*** Opening of DATA SHOWN ***
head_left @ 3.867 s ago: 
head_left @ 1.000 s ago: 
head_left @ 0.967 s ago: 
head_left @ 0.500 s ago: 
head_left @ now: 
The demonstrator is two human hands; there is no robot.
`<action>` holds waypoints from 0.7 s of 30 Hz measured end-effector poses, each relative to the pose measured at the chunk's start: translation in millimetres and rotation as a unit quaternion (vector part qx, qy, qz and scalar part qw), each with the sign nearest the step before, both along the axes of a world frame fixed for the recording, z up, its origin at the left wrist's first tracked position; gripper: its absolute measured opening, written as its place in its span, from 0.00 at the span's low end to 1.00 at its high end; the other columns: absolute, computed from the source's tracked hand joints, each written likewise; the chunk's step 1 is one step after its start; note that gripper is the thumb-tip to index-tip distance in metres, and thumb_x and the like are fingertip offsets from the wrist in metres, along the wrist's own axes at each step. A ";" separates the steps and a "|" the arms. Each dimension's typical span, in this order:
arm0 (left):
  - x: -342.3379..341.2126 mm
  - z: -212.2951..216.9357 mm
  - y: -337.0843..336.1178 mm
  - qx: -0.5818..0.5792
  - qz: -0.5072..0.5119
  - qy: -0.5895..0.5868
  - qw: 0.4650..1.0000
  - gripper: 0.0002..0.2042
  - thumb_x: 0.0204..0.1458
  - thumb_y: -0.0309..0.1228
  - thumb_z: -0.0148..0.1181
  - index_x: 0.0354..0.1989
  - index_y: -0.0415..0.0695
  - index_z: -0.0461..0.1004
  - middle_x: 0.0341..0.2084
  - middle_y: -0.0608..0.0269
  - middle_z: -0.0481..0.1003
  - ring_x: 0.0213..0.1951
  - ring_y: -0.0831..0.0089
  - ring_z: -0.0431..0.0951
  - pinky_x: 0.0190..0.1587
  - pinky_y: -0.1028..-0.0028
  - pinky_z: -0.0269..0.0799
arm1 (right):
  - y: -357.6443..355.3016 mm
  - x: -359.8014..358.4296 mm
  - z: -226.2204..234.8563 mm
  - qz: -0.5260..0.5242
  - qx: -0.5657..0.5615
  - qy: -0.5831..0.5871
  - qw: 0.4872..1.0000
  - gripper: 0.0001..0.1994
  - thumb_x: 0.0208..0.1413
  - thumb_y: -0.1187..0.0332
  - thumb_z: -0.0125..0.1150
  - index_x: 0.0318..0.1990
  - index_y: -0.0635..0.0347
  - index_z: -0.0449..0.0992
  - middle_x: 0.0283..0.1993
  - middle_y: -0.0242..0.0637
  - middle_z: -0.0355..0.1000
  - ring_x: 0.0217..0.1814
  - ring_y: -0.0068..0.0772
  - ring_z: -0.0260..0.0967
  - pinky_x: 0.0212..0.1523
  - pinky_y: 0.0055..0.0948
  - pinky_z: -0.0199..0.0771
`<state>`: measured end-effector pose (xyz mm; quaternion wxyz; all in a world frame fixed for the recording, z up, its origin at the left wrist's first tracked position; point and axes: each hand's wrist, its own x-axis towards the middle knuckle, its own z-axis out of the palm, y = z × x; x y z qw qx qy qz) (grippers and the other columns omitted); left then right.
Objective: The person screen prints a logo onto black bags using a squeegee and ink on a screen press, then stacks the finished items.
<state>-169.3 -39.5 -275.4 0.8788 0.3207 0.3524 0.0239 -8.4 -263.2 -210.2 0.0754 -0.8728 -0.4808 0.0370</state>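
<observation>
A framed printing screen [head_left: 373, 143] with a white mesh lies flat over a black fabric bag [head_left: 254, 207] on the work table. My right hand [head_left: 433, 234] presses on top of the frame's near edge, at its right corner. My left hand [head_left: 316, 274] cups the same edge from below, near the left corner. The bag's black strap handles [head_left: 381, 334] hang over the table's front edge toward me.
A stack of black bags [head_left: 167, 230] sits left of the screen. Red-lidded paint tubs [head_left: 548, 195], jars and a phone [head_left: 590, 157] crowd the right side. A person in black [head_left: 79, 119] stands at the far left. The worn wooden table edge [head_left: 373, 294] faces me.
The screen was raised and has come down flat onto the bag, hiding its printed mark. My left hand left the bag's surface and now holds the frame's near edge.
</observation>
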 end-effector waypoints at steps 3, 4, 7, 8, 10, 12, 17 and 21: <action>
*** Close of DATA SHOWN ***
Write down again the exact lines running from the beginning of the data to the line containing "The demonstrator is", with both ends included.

head_left @ 3.867 s ago: 
head_left @ 1.000 s ago: 
head_left @ 0.967 s ago: 
head_left @ 0.500 s ago: 
head_left @ now: 
The demonstrator is two human hands; there is no robot.

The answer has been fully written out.